George will hang on to his job by his fingernails. However, I hope he remembers a key concept: in any presentation situation you must resist the desire to tell all. Editing for impact is the best way to create maximum effect…and maximum career longevity.

Thursday, 16 October 2008

Brown's day has come
by Graham Davies

Some people are designed for disasters. Gordon Brown is one of them. During the jolliest of times, his demeanour is a cross between that of an emergency surgeon and an undertaker. Even when he is talking about good news, there seems to be an undertone of misery. He is banned from the House of Commons bar during Happy Hour.

But I think we can all agree that he is now the right man in the right job at the right time. He automatically presents himself as the only one with the intellect, experience and core attitude that the country needs. Frankly, we want a prime minister to look miserable at the moment. Somehow, I can’t imagine the solution to banking crisis being as well presented by posh DavenGeorge, fresh from the school debating club.
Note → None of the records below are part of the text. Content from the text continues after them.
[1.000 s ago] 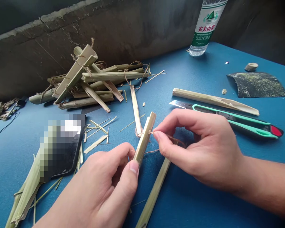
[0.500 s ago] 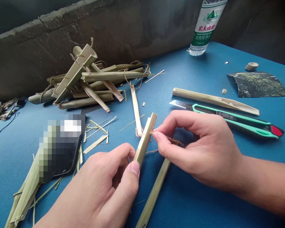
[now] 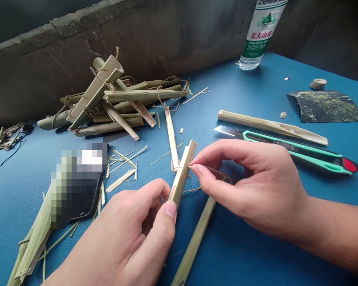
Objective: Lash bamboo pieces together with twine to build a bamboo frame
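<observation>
My left hand is closed around the lower part of a short split bamboo piece, which tilts up and to the right. At its side my right hand pinches a thin brown twine between thumb and forefinger, close to the bamboo's edge. A loop of the twine hangs between the two hands, and more of it shows under my right fingers. Beneath my hands lies a longer bamboo strip, partly covered by the right hand. Just behind the held piece rests a thin bamboo strip.
A utility knife with its blade out lies beyond my right hand, beside a split bamboo length. Twine-tied bamboo pieces are piled against the wall. A phone, a water bottle and dark sandpaper-like sheet are around.
The whole view has shifted slightly. My right fingers have barely moved at the bamboo's edge, still pinching the twine; the left hand keeps its hold.
</observation>
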`<state>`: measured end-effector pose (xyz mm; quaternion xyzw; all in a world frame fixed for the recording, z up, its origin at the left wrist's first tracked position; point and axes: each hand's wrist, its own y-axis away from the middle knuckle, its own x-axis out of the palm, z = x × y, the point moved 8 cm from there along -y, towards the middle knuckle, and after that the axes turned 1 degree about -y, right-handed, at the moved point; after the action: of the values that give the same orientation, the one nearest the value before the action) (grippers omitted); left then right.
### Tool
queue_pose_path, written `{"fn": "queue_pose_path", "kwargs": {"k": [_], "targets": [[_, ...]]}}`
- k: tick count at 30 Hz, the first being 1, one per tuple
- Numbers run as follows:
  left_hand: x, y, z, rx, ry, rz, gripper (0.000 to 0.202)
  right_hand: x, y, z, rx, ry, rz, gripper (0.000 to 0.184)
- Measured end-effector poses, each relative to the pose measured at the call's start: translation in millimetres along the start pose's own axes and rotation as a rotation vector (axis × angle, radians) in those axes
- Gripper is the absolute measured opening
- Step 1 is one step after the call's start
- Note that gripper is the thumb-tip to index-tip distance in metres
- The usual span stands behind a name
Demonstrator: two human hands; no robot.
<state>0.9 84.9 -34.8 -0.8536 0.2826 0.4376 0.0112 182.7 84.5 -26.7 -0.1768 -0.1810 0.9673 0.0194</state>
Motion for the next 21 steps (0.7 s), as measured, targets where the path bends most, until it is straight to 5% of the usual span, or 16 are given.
{"fn": "queue_pose_path", "kwargs": {"k": [9, 21], "targets": [[-1.7, 1.9, -6.0, -0.077, 0.053, -0.129, 0.039, -3.4, -0.4, 1.5, -0.070, -0.003, -0.070, 0.017], [-5.5, 3.0, -3.3, -0.069, 0.051, -0.156, 0.036, 1.2, -0.5, -2.9, -0.098, -0.085, -0.025, 0.020]]}}
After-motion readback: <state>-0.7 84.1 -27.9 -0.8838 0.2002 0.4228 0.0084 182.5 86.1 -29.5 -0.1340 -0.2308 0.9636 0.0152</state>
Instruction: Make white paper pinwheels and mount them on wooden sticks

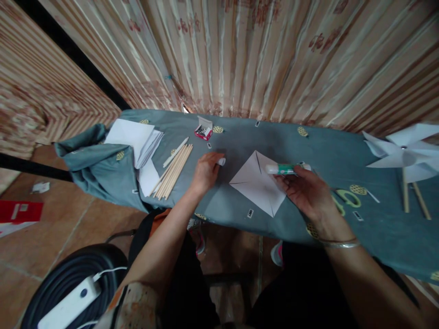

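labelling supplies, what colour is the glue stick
The glue stick is green with white ends, in the right hand; head view.

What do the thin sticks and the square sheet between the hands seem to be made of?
The thin sticks look like bare wood: pale tan, matte, straight and even. The square sheet seems to be plain white paper: flat, matte, with lines running to its centre, either folds or cuts.

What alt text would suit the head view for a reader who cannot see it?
The right hand holds a green-labelled glue stick over a creased white paper square on a cloth-covered table, while the left hand pinches a small white cap. Wooden sticks, a paper stack, green scissors and a paper pinwheel lie around.
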Tool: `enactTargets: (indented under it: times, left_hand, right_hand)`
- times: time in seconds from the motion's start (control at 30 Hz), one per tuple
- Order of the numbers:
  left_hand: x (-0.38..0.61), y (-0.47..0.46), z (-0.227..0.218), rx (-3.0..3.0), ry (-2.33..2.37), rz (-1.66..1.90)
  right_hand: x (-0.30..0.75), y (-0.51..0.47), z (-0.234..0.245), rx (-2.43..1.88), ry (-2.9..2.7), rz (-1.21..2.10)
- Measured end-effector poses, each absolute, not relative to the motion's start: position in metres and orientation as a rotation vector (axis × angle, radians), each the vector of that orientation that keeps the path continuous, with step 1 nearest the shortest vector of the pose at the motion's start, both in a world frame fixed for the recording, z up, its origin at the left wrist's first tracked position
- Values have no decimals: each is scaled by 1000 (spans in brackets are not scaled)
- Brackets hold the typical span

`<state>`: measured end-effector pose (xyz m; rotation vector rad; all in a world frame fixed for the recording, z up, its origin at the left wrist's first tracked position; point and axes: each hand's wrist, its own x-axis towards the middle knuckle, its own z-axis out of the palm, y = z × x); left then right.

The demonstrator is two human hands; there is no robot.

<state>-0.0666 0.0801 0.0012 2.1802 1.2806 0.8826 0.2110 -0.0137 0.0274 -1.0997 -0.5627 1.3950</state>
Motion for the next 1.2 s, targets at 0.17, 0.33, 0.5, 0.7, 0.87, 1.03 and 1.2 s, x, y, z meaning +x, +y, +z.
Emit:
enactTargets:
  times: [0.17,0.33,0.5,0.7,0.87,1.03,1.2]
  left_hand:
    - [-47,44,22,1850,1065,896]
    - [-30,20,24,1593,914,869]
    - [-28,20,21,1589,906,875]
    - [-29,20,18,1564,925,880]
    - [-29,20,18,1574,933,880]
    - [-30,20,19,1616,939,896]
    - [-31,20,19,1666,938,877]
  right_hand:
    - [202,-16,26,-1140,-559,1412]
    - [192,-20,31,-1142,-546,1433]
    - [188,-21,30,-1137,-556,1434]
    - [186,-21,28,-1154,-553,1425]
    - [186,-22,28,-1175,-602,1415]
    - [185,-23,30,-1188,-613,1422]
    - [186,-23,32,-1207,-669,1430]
It is actually very difficult to think of anything that Brown could have presented better over the last 10 days. There was one occasion last week when he was speaking at an awards dinner about a subject that was totally unrelated to the credit crunch. Suddenly a mobile phone went off in the audience very loudly. Usually, this is an uncomfortable embarrassment for a senior political figure. They are usually incapable of the fast verbal footwork that turns the interruption into a positive. However, on the sixth reign Brown looked up, smiled just slightly, and said “I hope that isn’t another bank going down.”

It was a comedy triumph. I have never seen him look so liberated. He is in danger of becoming a serious politician with an effective sense of humour. What a frightening thought.